Макиавелли нерешительно оглянулся, потом промолвил:

– Италия. Все мы это чувствуем, это в самом воздухе, которым мы дышим, у некоторых от этого сжимается сердце, как перед бурей, у всех шалят нервы, кое-кто уже скорчился, словно ожидая страшного удара… Разве вам такие вещи безразличны?

– Мы художники, – гордо ответил Граначчи.

Макиавелли, пожав плечами, возразил:

– Политика – тоже искусство, и великое искусство. Прошлым векам это было неизвестно, но мы знаем, – поглядите вокруг: нынче политика создается так, как создаются произведения искусства. В конце концов, в наши дни, когда все, даже самая жизнь, стало искусством, почему бы и такому могучему творческому делу, как управление судьбами городов и государств, не быть искусством? Это искусство, великое искусство. Ах, ты смеешься, Граначчи, надменный Граначчи, думаешь, наверно, что я для такого грязного дела, как политика, употребляю слишком высокие слова! А разве ты всегда работаешь с чистым материалом? Разве для того, чтобы некоторые краски получались лучше, тебе не приходится смешивать их с сажей?

– Прощай, Никколо!

– Прощайте, ребята! Но вы пропустите зрелище, которого больше никогда в жизни не увидите. Речь идет не просто о свадебном поезде. Италия больна, и Лоренцо лечит ее свадьбами, тогда как другие – войной. Вот уже отворяют ворота…

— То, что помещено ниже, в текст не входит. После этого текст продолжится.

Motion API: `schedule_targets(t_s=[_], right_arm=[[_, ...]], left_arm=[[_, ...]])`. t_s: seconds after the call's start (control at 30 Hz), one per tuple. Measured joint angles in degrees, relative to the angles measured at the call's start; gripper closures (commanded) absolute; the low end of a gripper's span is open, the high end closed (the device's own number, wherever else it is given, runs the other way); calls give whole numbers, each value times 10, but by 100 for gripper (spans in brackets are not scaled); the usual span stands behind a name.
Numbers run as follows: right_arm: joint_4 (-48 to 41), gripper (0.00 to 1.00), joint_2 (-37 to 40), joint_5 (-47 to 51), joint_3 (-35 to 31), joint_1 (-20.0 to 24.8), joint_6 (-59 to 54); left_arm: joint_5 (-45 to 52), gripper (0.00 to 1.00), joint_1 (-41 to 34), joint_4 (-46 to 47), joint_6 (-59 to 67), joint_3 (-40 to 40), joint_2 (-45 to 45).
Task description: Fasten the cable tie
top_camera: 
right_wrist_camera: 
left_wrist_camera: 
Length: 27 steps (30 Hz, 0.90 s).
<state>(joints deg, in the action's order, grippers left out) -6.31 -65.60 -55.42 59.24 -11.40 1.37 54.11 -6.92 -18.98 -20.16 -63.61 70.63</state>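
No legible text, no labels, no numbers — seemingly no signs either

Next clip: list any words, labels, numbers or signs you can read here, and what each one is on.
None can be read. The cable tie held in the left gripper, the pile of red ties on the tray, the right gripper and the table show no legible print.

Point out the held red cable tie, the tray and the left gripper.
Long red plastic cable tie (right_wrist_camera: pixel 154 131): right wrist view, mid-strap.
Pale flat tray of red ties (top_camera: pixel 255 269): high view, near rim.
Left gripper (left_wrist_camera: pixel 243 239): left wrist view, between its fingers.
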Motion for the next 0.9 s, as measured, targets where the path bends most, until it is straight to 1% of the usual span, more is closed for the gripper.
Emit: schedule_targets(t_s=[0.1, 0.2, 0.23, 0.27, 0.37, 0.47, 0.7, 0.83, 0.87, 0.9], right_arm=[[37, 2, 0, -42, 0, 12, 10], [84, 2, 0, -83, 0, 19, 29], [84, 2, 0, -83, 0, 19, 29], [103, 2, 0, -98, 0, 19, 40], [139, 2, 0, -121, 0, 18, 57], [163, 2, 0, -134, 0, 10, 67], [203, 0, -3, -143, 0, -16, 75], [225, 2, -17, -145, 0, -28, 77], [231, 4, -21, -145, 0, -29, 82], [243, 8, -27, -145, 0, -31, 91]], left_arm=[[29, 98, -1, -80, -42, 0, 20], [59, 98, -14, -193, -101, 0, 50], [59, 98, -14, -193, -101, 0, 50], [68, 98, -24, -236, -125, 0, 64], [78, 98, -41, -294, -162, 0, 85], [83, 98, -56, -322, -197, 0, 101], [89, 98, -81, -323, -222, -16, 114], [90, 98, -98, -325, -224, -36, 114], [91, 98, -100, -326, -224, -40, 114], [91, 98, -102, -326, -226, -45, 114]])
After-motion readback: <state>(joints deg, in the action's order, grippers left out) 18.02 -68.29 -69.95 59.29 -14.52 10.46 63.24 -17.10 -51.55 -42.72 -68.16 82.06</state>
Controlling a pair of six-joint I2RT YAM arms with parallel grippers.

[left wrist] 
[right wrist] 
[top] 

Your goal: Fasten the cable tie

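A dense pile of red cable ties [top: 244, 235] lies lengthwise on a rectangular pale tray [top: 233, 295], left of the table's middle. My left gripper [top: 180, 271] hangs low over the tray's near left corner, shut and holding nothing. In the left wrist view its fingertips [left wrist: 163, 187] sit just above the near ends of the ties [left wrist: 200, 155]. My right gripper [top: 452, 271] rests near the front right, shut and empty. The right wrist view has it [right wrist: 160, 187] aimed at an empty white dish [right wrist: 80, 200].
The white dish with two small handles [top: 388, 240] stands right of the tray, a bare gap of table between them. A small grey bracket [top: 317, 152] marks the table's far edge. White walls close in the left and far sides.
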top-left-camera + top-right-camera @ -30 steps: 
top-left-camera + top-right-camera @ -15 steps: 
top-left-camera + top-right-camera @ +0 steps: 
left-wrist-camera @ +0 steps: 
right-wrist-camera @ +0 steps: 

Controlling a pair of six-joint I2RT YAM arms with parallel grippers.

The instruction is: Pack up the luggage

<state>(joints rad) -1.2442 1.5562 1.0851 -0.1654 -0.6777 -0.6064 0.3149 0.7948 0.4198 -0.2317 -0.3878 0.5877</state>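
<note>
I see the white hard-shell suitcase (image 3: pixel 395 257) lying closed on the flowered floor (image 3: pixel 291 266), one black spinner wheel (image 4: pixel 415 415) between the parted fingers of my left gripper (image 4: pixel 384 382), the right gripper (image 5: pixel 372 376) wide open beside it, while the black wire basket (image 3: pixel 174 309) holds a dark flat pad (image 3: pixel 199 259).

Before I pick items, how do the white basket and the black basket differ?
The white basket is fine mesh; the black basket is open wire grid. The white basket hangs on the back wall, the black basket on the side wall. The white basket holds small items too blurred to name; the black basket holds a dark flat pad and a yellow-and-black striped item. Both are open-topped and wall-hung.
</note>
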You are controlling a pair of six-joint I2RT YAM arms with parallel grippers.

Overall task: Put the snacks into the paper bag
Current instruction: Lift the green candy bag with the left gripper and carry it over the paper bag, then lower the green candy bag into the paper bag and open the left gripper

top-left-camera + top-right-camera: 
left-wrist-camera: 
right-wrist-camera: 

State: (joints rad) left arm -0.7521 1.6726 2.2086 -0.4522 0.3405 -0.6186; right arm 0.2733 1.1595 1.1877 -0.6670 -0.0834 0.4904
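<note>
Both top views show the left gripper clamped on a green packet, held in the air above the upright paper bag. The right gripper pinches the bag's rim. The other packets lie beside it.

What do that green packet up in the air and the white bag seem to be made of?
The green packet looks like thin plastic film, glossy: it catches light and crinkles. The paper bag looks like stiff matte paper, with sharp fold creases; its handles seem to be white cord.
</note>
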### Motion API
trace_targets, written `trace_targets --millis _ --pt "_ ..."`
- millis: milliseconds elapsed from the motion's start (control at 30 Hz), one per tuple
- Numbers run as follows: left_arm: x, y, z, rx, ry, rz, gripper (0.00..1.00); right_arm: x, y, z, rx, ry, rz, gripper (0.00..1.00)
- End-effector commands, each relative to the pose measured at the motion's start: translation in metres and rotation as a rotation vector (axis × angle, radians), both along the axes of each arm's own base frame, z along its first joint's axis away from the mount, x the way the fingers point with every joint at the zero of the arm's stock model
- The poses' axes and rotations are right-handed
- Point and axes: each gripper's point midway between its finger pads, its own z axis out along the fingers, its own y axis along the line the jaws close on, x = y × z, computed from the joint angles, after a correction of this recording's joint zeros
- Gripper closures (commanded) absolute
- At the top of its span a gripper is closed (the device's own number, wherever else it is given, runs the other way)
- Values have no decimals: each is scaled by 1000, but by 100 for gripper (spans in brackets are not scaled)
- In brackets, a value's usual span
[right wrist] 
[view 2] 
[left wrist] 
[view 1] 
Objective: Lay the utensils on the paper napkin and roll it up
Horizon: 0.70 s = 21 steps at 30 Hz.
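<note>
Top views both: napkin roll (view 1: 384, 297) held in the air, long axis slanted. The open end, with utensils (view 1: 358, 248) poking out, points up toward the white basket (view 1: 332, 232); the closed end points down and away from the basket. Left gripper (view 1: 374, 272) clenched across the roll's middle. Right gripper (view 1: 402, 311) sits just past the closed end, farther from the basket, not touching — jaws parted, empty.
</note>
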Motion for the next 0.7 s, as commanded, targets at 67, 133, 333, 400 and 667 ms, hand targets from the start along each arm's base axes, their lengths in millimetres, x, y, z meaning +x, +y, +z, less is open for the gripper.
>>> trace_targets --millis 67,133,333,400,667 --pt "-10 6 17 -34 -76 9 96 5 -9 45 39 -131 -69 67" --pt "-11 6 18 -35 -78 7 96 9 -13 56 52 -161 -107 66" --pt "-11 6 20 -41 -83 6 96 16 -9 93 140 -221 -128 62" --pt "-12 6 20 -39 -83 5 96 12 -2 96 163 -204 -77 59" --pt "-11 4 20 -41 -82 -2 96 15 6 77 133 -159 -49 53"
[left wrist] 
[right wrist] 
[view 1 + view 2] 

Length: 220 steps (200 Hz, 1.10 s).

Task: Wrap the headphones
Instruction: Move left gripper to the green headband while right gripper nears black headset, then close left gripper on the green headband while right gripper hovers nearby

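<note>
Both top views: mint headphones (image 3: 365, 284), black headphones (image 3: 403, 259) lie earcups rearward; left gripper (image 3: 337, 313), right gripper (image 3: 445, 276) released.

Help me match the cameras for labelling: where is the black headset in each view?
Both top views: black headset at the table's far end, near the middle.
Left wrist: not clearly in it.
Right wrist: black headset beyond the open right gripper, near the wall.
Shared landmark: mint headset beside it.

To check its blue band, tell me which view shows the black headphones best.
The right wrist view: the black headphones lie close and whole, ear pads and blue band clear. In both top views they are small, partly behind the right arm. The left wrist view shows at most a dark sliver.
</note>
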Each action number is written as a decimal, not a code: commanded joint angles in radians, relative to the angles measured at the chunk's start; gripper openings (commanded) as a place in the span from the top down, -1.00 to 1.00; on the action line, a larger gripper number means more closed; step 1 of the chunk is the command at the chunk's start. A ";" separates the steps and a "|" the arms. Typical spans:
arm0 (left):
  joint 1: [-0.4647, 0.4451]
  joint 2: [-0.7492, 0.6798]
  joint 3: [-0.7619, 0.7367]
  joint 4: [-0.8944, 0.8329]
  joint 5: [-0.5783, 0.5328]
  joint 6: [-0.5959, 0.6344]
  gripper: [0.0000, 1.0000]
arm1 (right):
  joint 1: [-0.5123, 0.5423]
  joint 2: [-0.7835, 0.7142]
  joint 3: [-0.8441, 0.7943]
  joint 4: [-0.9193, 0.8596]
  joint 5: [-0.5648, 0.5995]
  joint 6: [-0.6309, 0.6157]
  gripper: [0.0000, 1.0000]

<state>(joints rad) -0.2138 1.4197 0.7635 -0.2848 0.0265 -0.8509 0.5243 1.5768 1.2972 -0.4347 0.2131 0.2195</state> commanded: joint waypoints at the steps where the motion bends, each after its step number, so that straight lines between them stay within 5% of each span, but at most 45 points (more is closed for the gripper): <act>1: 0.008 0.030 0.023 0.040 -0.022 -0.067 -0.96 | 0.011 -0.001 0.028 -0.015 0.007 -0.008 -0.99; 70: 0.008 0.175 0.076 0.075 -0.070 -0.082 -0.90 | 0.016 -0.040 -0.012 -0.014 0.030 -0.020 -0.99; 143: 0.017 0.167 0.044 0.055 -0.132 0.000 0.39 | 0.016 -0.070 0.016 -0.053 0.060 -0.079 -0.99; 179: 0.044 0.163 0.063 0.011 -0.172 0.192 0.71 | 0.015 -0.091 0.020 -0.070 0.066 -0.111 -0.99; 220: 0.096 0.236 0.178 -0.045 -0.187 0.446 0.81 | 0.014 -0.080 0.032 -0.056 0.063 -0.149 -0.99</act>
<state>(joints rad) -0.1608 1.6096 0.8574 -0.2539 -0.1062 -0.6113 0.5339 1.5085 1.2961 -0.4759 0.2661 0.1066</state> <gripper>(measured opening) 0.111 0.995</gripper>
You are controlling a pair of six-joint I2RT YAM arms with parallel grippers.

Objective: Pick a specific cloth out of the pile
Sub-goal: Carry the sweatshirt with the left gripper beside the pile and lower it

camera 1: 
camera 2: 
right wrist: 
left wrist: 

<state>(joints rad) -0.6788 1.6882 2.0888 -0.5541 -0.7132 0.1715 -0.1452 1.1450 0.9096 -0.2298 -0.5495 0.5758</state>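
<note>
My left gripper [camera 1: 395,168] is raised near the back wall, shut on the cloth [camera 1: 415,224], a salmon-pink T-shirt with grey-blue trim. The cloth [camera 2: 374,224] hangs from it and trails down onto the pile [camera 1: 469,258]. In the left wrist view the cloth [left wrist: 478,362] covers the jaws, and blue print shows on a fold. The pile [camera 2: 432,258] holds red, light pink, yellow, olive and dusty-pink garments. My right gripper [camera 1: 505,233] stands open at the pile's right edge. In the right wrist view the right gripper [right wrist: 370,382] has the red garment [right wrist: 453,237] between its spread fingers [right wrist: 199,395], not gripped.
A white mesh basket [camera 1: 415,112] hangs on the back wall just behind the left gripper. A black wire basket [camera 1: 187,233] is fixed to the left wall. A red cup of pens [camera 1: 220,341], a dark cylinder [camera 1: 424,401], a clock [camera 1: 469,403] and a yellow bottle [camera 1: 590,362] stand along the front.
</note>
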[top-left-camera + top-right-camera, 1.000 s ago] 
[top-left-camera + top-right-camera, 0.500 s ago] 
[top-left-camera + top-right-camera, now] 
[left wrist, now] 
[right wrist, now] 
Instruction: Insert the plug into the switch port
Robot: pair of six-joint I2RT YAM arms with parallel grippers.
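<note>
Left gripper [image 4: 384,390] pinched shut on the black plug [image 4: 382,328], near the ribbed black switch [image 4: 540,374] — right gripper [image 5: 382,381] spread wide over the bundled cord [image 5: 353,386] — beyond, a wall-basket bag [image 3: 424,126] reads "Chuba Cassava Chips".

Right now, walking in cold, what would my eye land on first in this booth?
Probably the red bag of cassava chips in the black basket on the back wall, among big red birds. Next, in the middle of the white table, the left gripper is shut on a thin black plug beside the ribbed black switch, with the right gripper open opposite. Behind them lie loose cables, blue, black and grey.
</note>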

И Никколо зашагал широкими шагами, высоко поднимая свои худые аистиные ноги, – туда, откуда лучше видно. Там он сел и закрыл свое узкое лицо руками. Был ноябрь. Флоренция сверкала на заднем плане, словно выгравированная на меди. Ближе – дубы, ели, кипарисы, за ними какие-то усадьбы, окруженные низкими стенами из больших камней. Тропинки, светящиеся бронзовым светом, словно вычерченные полетом голубок. Макиавелли сидел и смотрел. Отчего оба мальчика не заинтересовались? Художники! А чем были бы они сегодня без Лоренцо Маньифико? И он – художник, и его создание будет жить, когда произведения многих живописцев и ваятелей окажутся мертвыми. Однако… я это чую, это грызет меня внутри, грызет медленно и неумолимо… да, быть может, он не тот человек, который нужен Италии… Италия! Моя Италия! Италия, которой нужен теперь кулак, а не философ… Нет, Лоренцо Маньифико не понимает Италию. А я, я понимаю. Но у него власть, у него все, а у меня – ничего, я – ничто…

Как эти мальчики пока – ничто. Они говорили о женщинах, я хорошо слышал, подходя к ним. Они художники, им нужны женщины. А что из них получится потом? Две жалкие, придавленные человеческие судьбы – как тысячи других. Грустно смотреть вокруг на судьбы людей и всюду видеть историю их упадка… Да, никто не хочет идти по пути величия, ничтожные человеческие судьбы, семейные заговоры, перевороты в дворцовых прихожих, – никто больше не хочет идти дорогой Августа! Ни у кого больше нет смелости срыть с Италии слой грязи, тяжкий слой глины, навалившийся на какую-нибудь прекрасную статую, которая хочет быть открыта, чтобы вновь засиять на солнце. Империя!